Don't hate the Tomato, I'm just the messenger.


----------



## ntcindetroit (Mar 23, 2017)

tomatopaste said:


> ... these vehicles can operate without a driver."
> 
> ...... every Uber driver is replaced with SDC's.


There was a headless autopilot ev that was 'operated' without a driver, we all know it kept going and going and going.


----------



## tomatopaste (Apr 11, 2017)

ntcindetroit said:


> There was a headless autopilot ev that was 'operated' without a driver, we all know it kept going and going and going.


Cute comment but really serves no purpose. GM just announced they will be able to produce at least 200,000 fully autonomous cars this year that won't require a driver. This is General Motors saying this, not me.

There are full time Uber drivers on here where Uber is their only source of income. Anyone that thinks they will still be driving for Uber two years from now is sadly mistaken.


----------



## tncindetroit (Aug 30, 2017)

tomatopaste said:


> Cute comment but really serves no purpose. GM just announced they will be able to produce at least 200,000 fully autonomous cars this year that won't require a driver. This is General Motors saying this, not me.
> There are full time Uber drivers on here where Uber is their only source of income. Anyone that thinks they will still be driving for Uber two years from now is sadly mistaken.


Guess GM will have hard time to convince these so called Uber drivers to purchase Bolt or Cruise and put them into to serve Uber's riders. Will GM finance the purchase for Lyft?


----------



## ntcindetroit (Mar 23, 2017)

tncindetroit said:


> ...Anyone that thinks they will still be driving for Uber two years from now is sadly mistaken.

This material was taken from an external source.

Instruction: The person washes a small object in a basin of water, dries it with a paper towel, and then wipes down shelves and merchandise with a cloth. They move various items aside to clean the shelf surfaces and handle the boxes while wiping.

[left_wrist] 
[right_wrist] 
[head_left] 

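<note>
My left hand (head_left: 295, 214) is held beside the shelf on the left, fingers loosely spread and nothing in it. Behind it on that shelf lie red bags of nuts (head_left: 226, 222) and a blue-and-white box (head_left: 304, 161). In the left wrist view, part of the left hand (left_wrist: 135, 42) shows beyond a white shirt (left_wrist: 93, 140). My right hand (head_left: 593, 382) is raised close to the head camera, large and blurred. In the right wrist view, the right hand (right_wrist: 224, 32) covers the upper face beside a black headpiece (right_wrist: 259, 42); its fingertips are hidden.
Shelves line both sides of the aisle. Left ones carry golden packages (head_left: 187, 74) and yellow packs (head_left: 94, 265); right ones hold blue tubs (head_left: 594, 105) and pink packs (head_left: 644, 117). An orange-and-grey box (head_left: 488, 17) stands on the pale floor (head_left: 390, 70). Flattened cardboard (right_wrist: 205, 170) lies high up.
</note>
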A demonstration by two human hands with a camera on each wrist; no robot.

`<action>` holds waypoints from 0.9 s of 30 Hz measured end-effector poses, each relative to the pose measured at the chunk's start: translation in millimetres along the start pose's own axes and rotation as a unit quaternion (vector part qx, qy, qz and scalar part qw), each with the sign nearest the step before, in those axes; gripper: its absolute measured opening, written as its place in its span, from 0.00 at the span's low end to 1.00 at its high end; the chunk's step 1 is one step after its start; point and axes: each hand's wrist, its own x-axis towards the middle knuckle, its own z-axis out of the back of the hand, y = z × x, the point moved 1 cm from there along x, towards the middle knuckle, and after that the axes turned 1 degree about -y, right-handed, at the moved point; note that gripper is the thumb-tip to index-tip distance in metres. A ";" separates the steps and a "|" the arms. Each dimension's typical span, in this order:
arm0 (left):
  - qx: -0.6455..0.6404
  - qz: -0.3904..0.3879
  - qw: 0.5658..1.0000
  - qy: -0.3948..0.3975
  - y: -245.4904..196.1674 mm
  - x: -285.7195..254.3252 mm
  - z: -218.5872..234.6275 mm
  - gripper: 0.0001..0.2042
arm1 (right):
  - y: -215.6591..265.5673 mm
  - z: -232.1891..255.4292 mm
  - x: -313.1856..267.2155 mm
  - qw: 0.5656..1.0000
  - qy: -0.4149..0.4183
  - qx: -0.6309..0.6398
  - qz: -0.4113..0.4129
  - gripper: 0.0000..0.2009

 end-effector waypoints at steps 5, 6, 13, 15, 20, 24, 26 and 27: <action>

Well, Uber's churning rate is 96% for ppl who held out as Uber driver before the SDC or unmanned taxi services. We'd forecast there is still shortage of Uber drivers as no uber riders likely to take a rideshare with no driver to be rated or complained.

What's good for Uber drivers is good for America. If GM can validate her SDC by offering Uber drivers a special finance so that Uber riders will feel it's a safe vehicle to rideshare with.


----------



## Oscar Levant (Aug 15, 2014)

tomatopaste said:


> "Today, we're announcing the first production design of a self-driving car that can be built at massive scale," Vogt said. "And more importantly, these vehicles can operate without a driver."
> 
> That means they have all the components in place, that "when the software's ready," Vogt added, they can remove the drivers and operate safely on roads.
> 
> ...


Did they ask if people want them?


----------



## tncindetroit (Aug 30, 2017)

Oscar Levant said:


> Did they ask if people want them?


Uber proves that if it's priced low enough, they will come. Even an Uber driver will buy one if price is right and pings are guaranteed to come your way. If Tesla and GM will price their SDC's low enough, where is Uber's sdc fit in this picture?


----------



## Oscar Levant (Aug 15, 2014)

tncindetroit said:


> Uber proves that if it's priced low enough, they will come. Even an Uber driver will buy one if price is right and pings are guaranteed to come your way. If Tesla and GM will price their SDC's low enough, where is Uber's sdc fit in this picture?


The fact that if the "price is low enough" is not a revelation given that you can't prove what has already been proven with all things transactional since the dawn of man, except something radically new that might inflame fears hitherto unseen, and no one knows until it happens how it will be received.

Therefore...

That fact doesn't necessarily comport to SDCs.


----------